I like a lot of the sketches Colbert has established written by his clever writers like “A Big Furry Hat” and even more so “Big Thoughts with even Bigger Stars.” Yet Colbert’s celebrity interviews are often as awkward as Fallon’s ass-kissing routine where everyone is so great and so funny. An easy rapport with Chris Pine and Josh Brolin recently had me questioning why can’t all Colbert interviews be like that?  This may not be entirely fair for someone who just renovated a theatre on Broadway and has big numbers in it but Colbert doesn’t seem to do remotes. Neither does Fallon to an extent but you feel it with Colbert. The guy is busting his ass, dabbling in live shows and doing five nights a week but when you take a break six weeks after your debut it feels lazy.

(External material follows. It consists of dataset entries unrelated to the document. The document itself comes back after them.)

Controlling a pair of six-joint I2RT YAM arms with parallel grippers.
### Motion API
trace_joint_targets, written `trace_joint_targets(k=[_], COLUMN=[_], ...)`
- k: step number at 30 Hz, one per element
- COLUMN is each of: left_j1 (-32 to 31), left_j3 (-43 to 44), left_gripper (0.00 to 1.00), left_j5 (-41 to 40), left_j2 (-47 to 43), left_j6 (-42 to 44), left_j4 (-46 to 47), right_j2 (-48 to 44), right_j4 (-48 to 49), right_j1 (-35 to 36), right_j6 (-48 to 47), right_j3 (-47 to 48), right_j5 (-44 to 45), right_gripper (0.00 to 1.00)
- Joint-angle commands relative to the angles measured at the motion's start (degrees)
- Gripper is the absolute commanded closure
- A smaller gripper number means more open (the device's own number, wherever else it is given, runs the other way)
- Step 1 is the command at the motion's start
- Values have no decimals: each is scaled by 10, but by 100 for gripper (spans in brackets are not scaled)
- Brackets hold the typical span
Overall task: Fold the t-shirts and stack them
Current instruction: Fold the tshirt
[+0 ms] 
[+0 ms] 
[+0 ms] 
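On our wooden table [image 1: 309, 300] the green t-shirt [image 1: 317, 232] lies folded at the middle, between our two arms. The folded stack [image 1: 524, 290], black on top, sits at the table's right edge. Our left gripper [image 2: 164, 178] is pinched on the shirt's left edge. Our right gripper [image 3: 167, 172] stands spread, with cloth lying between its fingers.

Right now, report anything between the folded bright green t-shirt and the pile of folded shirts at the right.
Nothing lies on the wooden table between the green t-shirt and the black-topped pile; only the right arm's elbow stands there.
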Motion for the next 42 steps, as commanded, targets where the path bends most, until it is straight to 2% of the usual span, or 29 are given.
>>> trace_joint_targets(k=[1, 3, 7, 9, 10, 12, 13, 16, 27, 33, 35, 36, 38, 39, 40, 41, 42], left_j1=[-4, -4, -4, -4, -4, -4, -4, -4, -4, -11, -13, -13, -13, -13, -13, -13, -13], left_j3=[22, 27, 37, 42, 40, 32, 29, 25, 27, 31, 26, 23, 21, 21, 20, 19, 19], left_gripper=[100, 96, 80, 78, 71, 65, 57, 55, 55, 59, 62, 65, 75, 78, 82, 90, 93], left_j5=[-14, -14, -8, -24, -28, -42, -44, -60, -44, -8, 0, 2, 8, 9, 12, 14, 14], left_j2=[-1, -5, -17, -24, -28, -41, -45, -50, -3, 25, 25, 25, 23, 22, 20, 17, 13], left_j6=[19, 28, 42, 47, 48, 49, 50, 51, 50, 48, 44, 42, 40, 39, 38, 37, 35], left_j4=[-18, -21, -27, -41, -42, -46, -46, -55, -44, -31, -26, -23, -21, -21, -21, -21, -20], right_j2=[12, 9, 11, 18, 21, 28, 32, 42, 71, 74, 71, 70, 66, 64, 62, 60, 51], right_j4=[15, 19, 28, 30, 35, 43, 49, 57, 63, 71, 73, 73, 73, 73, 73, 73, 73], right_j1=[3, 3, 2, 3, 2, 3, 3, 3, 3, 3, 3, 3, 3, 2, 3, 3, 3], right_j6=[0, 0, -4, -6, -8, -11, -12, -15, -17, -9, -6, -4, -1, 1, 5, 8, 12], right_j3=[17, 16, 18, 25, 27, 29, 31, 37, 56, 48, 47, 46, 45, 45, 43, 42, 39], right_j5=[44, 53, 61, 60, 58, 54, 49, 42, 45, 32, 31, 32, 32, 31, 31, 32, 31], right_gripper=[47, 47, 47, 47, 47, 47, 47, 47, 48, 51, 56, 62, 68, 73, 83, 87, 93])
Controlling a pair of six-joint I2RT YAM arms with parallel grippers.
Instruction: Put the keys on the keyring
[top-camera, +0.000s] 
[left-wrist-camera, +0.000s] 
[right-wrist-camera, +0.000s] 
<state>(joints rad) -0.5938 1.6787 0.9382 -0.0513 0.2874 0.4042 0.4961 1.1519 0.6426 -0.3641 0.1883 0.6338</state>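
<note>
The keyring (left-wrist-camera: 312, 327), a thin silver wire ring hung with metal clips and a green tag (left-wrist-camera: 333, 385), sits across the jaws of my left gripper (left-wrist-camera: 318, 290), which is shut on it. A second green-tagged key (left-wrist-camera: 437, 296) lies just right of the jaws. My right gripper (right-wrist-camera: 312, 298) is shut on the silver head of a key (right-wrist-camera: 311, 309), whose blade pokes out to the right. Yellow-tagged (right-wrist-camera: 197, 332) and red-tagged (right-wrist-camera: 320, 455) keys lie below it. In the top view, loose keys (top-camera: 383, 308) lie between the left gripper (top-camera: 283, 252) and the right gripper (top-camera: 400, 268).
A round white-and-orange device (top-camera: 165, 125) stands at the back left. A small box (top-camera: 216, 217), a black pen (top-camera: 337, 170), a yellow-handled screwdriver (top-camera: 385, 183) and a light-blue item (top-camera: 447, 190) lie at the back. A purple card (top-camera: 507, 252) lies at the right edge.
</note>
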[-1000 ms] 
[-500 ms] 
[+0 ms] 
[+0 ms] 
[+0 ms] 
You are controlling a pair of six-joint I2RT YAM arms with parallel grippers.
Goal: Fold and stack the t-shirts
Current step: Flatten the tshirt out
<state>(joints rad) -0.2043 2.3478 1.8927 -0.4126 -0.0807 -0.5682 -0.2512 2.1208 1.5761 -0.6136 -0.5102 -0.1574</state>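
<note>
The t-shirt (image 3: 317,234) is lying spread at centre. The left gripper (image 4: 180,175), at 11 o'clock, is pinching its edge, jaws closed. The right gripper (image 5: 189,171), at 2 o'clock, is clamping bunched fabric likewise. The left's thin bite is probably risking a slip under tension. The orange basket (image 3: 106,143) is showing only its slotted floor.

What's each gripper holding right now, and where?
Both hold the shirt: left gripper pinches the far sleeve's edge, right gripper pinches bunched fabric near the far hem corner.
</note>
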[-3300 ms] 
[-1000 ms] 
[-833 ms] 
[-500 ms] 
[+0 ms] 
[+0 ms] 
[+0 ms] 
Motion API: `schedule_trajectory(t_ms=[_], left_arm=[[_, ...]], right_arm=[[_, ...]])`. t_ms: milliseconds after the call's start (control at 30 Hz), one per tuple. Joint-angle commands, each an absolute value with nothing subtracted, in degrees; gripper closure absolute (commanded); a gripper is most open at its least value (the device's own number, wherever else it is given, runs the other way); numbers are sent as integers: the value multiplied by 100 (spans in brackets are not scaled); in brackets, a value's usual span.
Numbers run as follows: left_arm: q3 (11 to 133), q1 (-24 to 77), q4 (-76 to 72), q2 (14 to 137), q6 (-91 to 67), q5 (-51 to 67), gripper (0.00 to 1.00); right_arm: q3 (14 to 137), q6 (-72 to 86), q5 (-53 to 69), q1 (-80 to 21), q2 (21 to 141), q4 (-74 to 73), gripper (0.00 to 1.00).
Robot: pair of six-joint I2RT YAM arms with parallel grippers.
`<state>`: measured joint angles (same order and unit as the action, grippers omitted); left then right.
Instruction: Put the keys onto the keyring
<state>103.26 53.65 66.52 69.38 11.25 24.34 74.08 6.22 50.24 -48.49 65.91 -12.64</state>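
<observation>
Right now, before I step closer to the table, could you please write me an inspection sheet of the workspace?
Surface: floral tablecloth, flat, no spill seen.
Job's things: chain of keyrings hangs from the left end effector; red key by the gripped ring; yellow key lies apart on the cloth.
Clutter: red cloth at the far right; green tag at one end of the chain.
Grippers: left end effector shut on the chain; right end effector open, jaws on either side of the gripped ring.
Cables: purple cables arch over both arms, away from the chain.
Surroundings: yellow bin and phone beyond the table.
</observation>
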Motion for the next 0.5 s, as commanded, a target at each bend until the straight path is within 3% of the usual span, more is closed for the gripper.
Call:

Which brings us to the Superbowl.

CBS took the unprecedented step of following their Super Bowl 50 coverage with a live telecast of their late night programs The Late Show with Stephen Colbert and The Late Late Show with James Corden. The Late Show started strong with a monologue that involved him throwing the football to first soldiers overseas, an astronaut and then the President. It’s the kind of extra expense stuff you save for such shows which also tugs at the heart strings of Americana. Support the troops, we can reach outer space and our Commander in Chief enjoys a throw of the ole pigskin as much as we all do. It got even better when Colbert involved in some meta humour. The President pointed out he was in a pre-taped bit to which the host insisted he was doing the show live. President Obama proved his point by bringing Colbert onscreen in the bit to talk to his live studio self. It was a neat sketch and was true to Stephen’s comic sensibilities.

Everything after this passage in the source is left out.